» Required work: The answer must be the complete listing, copied exactly.

» Given data:
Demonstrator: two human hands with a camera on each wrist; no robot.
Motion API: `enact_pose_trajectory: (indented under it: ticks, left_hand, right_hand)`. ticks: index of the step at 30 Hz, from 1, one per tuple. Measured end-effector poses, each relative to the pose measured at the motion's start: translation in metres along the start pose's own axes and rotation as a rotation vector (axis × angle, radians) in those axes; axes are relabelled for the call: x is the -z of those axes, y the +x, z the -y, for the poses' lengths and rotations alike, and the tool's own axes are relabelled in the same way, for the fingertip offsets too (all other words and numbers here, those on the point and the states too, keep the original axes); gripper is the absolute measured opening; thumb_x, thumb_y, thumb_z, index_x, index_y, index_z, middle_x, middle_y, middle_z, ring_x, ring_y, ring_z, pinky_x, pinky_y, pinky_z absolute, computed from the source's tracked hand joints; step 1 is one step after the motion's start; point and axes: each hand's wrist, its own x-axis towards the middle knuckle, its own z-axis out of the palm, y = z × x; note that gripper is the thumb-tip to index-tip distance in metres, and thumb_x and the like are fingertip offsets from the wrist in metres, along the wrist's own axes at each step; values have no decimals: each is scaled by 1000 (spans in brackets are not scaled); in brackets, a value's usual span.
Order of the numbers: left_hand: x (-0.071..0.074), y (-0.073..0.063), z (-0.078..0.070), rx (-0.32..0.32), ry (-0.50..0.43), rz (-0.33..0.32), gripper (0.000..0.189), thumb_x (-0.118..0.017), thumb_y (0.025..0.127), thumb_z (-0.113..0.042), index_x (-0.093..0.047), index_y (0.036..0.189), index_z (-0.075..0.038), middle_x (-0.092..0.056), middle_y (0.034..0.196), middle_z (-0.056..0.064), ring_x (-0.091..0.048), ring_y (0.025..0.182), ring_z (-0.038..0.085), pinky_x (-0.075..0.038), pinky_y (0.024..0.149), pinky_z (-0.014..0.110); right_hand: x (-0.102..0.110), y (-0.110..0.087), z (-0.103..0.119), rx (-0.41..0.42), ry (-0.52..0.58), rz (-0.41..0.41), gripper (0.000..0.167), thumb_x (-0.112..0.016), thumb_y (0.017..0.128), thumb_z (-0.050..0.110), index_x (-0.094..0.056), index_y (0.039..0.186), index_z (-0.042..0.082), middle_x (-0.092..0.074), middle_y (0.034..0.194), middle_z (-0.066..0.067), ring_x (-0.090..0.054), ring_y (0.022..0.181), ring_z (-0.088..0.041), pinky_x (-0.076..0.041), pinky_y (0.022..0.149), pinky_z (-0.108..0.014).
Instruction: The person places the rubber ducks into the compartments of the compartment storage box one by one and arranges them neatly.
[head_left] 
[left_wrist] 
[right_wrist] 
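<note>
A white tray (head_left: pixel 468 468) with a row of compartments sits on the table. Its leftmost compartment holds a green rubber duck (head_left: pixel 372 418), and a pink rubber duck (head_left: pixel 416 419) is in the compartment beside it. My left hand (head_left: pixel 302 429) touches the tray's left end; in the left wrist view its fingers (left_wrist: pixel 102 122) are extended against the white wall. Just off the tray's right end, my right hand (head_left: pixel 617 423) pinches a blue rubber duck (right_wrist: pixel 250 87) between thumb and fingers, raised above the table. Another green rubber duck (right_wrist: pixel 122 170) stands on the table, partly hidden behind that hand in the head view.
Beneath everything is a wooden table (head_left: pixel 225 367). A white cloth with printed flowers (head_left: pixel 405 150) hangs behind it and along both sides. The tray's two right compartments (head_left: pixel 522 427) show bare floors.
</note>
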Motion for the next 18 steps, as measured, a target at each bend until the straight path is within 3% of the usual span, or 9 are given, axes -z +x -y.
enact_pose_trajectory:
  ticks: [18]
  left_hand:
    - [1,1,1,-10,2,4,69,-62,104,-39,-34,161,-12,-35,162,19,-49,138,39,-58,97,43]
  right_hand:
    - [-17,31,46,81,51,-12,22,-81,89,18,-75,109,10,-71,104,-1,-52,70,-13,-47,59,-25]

» Your response:
Demonstrator: two human hands with a camera on each wrist; no robot.
Motion API: `enact_pose_trajectory: (indented under it: ticks, left_hand, right_hand)`. ticks: index of the step at 30 Hz, from 1, one per tuple. Measured end-effector poses, each relative to the pose measured at the motion's start: translation in metres along the start pose's own axes and rotation as a rotation vector (axis × angle, radians) in those axes; axes are relabelled for the call: x is the -z of those axes, y the +x, z the -y, for the poses' lengths and rotations alike, and the tool's own axes are relabelled in the same way, for the fingertip offsets too (all other words and numbers here, those on the point and the states too, keep the original axes); gripper is the absolute measured opening; thumb_x, thumb_y, thumb_z, index_x, index_y, index_z, middle_x, middle_y, middle_z, ring_x, ring_y, ring_z, pinky_x, pinky_y, pinky_z absolute, computed from the source's tracked hand joints; step 1 is one step after the motion's start; point and axes: each hand's wrist, its own x-axis towards the middle knuckle, its own z-axis out of the palm, y = z × x; note that gripper is the thumb-tip to index-tip distance in metres, and thumb_x and the like are fingertip offsets from the wrist in metres, along the wrist's own axes at each step; values have no decimals: each is scaled by 1000 (spans in brackets are not scaled); in brackets, a value's usual span.
Order of the numbers: left_hand: x (-0.071..0.074), y (-0.073..0.063), z (-0.078..0.070), rx (-0.32..0.32), ry (-0.50..0.43), rz (-0.33..0.32), gripper (0.000..0.189), thumb_x (-0.118..0.017), thumb_y (0.025..0.127), thumb_z (-0.113..0.042), index_x (-0.093..0.047), index_y (0.036..0.189), index_z (-0.075..0.038), middle_x (-0.092..0.056), middle_y (0.034..0.196), middle_z (-0.056..0.064), ring_x (-0.091..0.048), ring_y (0.025..0.182), ring_z (-0.038..0.085), pinky_x (-0.075..0.038), pinky_y (0.024..0.149), pinky_z (-0.014..0.110); right_hand: x (-0.102..0.110), y (-0.110..0.087), z (-0.103..0.119), rx (-0.41..0.42), ry (-0.52..0.58), rz (-0.41..0.41), gripper (0.000..0.167), thumb_x (-0.112..0.016), thumb_y (0.017..0.128), thumb_z (-0.050..0.110), index_x (-0.094..0.056), index_y (0.039..0.186), index_z (-0.042..0.082), middle_x (-0.092..0.074), middle_y (0.034..0.194), middle_z (-0.066..0.067), ring_x (-0.090..0.054), ring_y (0.022..0.181), ring_z (-0.088..0.041), pinky_x (-0.076..0.041), pinky_y (0.022..0.149), pinky_z (-0.108..0.014).
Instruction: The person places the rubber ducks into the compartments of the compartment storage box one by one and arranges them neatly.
[head_left] 
[left_wrist] 
[right_wrist] 
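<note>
A white tray (head_left: pixel 468 468) with a row of compartments sits on the table. Its leftmost compartment holds a green rubber duck (head_left: pixel 372 418), and a pink rubber duck (head_left: pixel 416 419) is in the compartment beside it. My left hand (head_left: pixel 302 429) touches the tray's left end; in the left wrist view its fingers (left_wrist: pixel 102 122) are extended against the white wall. Just off the tray's right end, my right hand (head_left: pixel 617 423) pinches a blue rubber duck (right_wrist: pixel 250 87) between thumb and fingers, raised above the table. Another green rubber duck (right_wrist: pixel 122 170) stands on the table, partly hidden behind that hand in the head view.
Beneath everything is a wooden table (head_left: pixel 225 367). A white cloth with printed flowers (head_left: pixel 405 150) hangs behind it and along both sides. The tray's two right compartments (head_left: pixel 522 427) show bare floors.
</note>
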Motion for the next 18 steps, as measured, a target at each bend until the straight path is within 3% of the usual span, or 9 are given, axes -z +x -y.
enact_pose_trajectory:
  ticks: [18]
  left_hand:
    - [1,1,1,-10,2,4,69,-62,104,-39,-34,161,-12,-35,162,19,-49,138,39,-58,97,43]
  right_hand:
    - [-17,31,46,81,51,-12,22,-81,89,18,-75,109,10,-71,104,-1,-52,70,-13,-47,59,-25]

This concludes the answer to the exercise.